9-(beta-D-Arabinofuranosyl)guanine (AraG) is a guanosine analog that has a proven efficacy in the treatment of T-cell lymphoblastic disease. To test the possibility of using a radiofluorinated AraG as an imaging agent, we have synthesized 2'-deoxy-2'-[F-18]fluoro-9-beta-D-arabinofuranosylguanine ([F-18]F-AraG) and investigated its uptake in T cells. We have synthesized [F-18]F-AraG via a direct fluorination of 2-N-acetyl-6-O-((4-nitrophenyl)ethyl)-9-(3',5'-di-O-trityl-2'-O-trifyl-beta-D-ribofuranosyl)guanine with [F-18]KF/K.2.2.2 in DMSO at 85A degrees C for 45 min. [F-18]F-AraG uptake in both a CCRF-CEM leukemia cell line (unactivated) and activated primary thymocytes was evaluated.
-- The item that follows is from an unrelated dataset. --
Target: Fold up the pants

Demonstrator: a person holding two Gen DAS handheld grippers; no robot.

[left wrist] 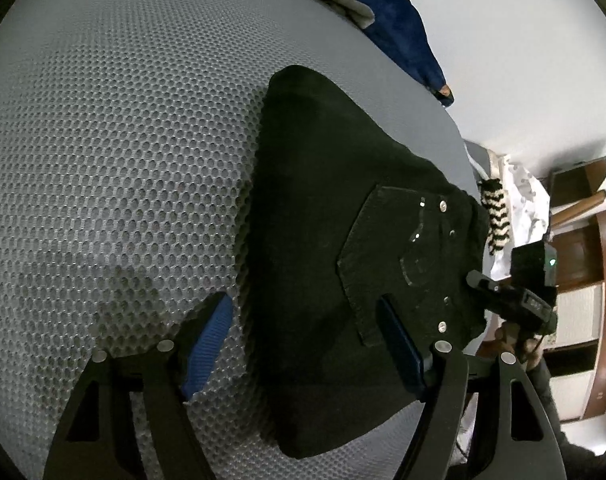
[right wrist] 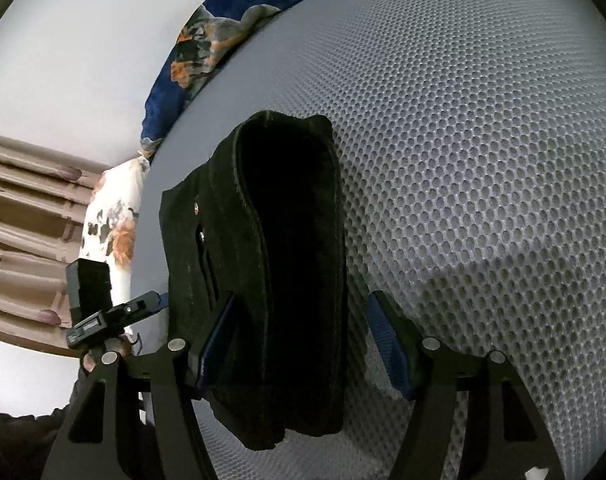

We have successfully prepared [F-18]F-AraG in 7-10% radiochemical yield (decay corrected) with a specific activity of 0.8-1.3 Ci/mu mol. Preliminary cell uptake experiments showed that both a CCRF-CEM leukemia cell line and activated primary thymocytes take up the [F-18]F-AraG. For the first time to the best of our knowledge, [F-18]F-AraG has been successfully synthesized by direct fluorination of an appropriate precursor of a guanosine nucleoside. This approach maybe also useful for the synthesis of other important positron emission tomography (PET) probes such as [F-18]FEAU, [F-18]FMAU, and [F-18]FBAU which are currently synthesized by multiple steps and involve lengthy purification. The cell uptake studies support future studies to investigate the use of [F-18]F-AraG as a PET imaging agent of T cells.